Fall tea at Shepard Center also features show and sale of hand-painted items
The Camellia City Porcelain Artists host their annual show Saturday and Sunday. It's a busy weekend for Sacramento groups. Photo courtesy Camellia City Porcelain Artists
It’s a Sacramento fall tradition that comes with something extra: A beautiful tea service.
This weekend, the Camellia City Porcelain Artists will host its 31st annual show and fall tea at Shepard Garden and Arts Center. Admission and parking are free.
From 10 a.m. to 3 p.m.
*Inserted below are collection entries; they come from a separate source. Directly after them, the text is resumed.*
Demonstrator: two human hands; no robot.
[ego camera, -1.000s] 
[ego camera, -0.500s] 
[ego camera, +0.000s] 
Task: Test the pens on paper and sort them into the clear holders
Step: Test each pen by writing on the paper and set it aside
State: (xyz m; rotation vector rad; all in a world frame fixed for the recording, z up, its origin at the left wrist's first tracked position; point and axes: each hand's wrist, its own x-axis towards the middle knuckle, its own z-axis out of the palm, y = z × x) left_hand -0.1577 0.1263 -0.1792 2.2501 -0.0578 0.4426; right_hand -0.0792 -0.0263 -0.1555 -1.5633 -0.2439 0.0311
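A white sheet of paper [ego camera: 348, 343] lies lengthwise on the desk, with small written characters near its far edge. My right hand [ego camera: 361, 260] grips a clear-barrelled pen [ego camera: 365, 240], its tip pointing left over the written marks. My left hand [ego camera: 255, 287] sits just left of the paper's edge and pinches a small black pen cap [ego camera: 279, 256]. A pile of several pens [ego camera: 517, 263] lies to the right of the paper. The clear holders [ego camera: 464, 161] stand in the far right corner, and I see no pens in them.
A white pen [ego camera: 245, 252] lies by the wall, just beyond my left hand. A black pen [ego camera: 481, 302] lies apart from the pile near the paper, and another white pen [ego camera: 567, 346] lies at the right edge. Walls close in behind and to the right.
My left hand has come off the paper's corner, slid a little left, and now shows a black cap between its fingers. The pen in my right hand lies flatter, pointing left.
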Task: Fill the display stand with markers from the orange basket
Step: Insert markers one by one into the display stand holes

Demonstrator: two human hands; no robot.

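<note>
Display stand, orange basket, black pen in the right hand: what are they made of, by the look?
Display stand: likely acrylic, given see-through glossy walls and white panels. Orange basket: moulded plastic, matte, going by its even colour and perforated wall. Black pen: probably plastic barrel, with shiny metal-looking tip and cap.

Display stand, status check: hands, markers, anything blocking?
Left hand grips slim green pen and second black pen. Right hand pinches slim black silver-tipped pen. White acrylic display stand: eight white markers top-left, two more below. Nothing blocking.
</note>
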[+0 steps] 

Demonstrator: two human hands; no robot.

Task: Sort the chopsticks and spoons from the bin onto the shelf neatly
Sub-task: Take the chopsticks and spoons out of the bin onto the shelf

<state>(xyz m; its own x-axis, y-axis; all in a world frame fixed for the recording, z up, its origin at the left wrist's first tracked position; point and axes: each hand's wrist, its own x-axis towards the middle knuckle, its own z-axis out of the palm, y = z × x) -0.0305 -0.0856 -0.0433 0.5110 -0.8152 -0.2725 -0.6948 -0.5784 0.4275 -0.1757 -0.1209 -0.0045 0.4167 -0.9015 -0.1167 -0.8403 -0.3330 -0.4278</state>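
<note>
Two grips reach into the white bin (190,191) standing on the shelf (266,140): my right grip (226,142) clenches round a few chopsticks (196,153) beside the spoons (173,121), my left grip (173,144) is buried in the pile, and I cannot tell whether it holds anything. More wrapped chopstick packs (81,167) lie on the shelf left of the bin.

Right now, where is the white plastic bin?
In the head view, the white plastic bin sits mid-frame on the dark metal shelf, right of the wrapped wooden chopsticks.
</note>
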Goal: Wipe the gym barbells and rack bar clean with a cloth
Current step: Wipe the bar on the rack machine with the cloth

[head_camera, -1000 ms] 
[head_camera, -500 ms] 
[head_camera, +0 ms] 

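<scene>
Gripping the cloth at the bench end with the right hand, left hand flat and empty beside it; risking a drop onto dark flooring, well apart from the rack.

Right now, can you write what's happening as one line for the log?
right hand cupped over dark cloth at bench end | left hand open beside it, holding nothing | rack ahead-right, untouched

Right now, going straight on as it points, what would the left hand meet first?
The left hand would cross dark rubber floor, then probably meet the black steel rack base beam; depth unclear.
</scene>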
Saturday and Sunday, Oct. 8 and 9, patrons are invited to sip tea, enjoy snacks and browse the show, packed with beautifully hand-painted creations.
“Enjoy complimentary snacks and drinks while viewing the art of traditional and creative works of hand-painted porcelain pieces from local artists,” say the organizers. “Christmas Tree raffle to benefit the Sacramento Zoo, hand-painted china for purchase and much more!”
Interested in learning about ceramics and porcelain painting? This is the place.
“You want porcelain? We’ve got plenty,” says the club. “Our sales table helps support our club and keeps this wonderful art alive and well.”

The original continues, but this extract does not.